19.06.16 - 22.06.16, Seminar 16251

Information-centric Networking and Security

Diese Seminarbeschreibung wurde vor dem Seminar auf unseren Webseiten veröffentlicht und bei der Einladung zum Seminar verwendet.


In recent years, Information-centric Networking (ICN) has received a lot attention from both academic and industrial sectors. ICN offers a means of inter-networking that is radically different from today's IP-based Internet which is host- or address-centric. Security and privacy issues in ICN have become increasingly important, as ICN technology gradually matures and nears real-world deployment. As is well known, in today's Internet, security and privacy features were originally not present and had to be incrementally and individually retrofitted (with varying success) over the last 35 years. In contrast, since ICN-based architectures (e.g., NDN, CCNx, etc.) are still evolving, it is both timely and important to explore ICN security and privacy issues as well as devise and assess possible mitigation techniques. Therefore, the general purpose of this Dagstuhl seminar is to discuss and explore potential ICN security features, attacks, privacy leaks, and potential means of mitigating vulnerabilities. Candidate topics for this seminar include, but are not limited to:

  • The most prominent ICN characteristic is the decoupling of information (aka data or content) from its source and allowing the former to be cached in the network. The main consequent benefits are reduced traffic load and better scalability, due to popular content being served from router caches, rather than from its source. However, indiscriminate serving of content immediately prompts the challenge of access control: how to (efficiently) make cached data accessible only to authorized users? A closely related issue is: how to securely account for content served by the network? Furthermore, how to effectively flush cached content from the network? Cached content also opens the door for powerful attacks, such as Interest Flooding and Content Poisoning. While the latter might be addressable at the expense of in-network security processing, the former remains elusive.
  • From the privacy perspective, in-network caching is beneficial as it reduces observability of traffic near content sources. However, it is also detrimental to privacy since edge-router caching leaks information about nearby demand for certain content. Also, in contrast to "opaque" numeric IP addresses, ICN content requests and returned content carry meaningful names (e.g., human-readable strings in NDN) and this seeming convenience results in a loss of privacy since it becomes easy to censor communication. This triggers the need for mitigation strategies, e.g., VPN-like tunnels, network-layer anonymous communication, etc.
  • Another key challenge is trust management in ICN. Since the network's currency is content, rather than IP packets, what is the role of the network layer in controlling (e.g., authenticating and/or authorizing) requests for, and returned, content? In the same vein, how do applications (that can vary greatly in terms of trust architectures and semantics) manage trust and propagate it to the network? Furthermore, given that today's DNS appears to be no longer needed in ICN, is there a role for a global DNS-like service for the purposes of trust management?

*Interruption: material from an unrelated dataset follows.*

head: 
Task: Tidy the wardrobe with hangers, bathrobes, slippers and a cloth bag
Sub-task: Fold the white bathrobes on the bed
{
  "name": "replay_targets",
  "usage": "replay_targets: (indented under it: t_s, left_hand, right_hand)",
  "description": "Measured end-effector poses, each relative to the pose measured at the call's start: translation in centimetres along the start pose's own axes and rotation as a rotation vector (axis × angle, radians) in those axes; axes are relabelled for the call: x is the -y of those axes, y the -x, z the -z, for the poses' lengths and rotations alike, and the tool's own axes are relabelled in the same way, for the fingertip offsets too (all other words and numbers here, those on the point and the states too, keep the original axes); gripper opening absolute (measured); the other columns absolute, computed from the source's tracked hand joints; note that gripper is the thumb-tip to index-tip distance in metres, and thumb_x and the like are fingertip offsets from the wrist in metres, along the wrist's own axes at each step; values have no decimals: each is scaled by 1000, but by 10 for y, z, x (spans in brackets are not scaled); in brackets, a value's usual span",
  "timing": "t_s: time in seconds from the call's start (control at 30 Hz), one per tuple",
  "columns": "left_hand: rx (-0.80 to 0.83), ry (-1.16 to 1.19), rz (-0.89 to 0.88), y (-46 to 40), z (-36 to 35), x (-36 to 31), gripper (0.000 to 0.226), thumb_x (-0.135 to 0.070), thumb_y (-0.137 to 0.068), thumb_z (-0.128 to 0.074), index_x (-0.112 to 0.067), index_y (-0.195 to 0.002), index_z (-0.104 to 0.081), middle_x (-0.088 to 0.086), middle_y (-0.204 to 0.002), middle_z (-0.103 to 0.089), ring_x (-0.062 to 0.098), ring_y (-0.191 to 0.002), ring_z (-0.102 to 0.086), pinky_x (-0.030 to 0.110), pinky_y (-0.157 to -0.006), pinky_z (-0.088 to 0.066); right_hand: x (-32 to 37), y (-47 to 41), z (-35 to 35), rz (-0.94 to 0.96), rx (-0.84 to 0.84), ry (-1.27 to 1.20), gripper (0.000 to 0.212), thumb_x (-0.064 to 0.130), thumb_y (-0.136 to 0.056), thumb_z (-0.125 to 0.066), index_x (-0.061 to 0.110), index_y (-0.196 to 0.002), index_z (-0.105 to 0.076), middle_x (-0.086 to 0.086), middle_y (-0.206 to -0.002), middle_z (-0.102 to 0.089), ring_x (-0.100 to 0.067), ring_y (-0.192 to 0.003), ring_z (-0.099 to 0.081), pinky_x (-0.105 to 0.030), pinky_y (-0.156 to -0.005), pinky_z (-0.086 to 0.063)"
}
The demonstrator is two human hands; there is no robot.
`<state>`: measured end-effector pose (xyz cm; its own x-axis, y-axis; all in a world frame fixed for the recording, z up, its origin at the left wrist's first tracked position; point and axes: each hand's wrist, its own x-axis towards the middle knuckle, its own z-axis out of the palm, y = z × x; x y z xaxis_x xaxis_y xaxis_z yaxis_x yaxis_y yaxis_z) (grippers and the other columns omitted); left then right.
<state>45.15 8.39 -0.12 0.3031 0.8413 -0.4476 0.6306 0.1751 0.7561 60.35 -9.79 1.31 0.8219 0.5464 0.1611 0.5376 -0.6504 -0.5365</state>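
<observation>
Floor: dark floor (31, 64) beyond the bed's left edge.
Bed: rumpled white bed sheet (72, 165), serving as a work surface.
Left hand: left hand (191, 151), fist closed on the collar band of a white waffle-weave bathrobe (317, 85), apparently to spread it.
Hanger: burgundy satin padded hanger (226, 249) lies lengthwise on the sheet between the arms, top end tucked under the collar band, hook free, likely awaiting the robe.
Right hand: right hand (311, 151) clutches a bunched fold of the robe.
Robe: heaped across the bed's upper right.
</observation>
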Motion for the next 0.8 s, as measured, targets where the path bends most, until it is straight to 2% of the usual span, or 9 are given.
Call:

This seminar aims to gather researchers with ICN interests from both networking and security/privacy research communities. While the primary focus is on security/privacy in the ICN context, the outcomes will offer broader benefits, since in-depth exploration of ICN security and privacy concepts might benefit the current Internet, even before ICN technology is eventually deployed, e.g. how object encryption can provide an alternative to end-to-end encryption in today’s Internet.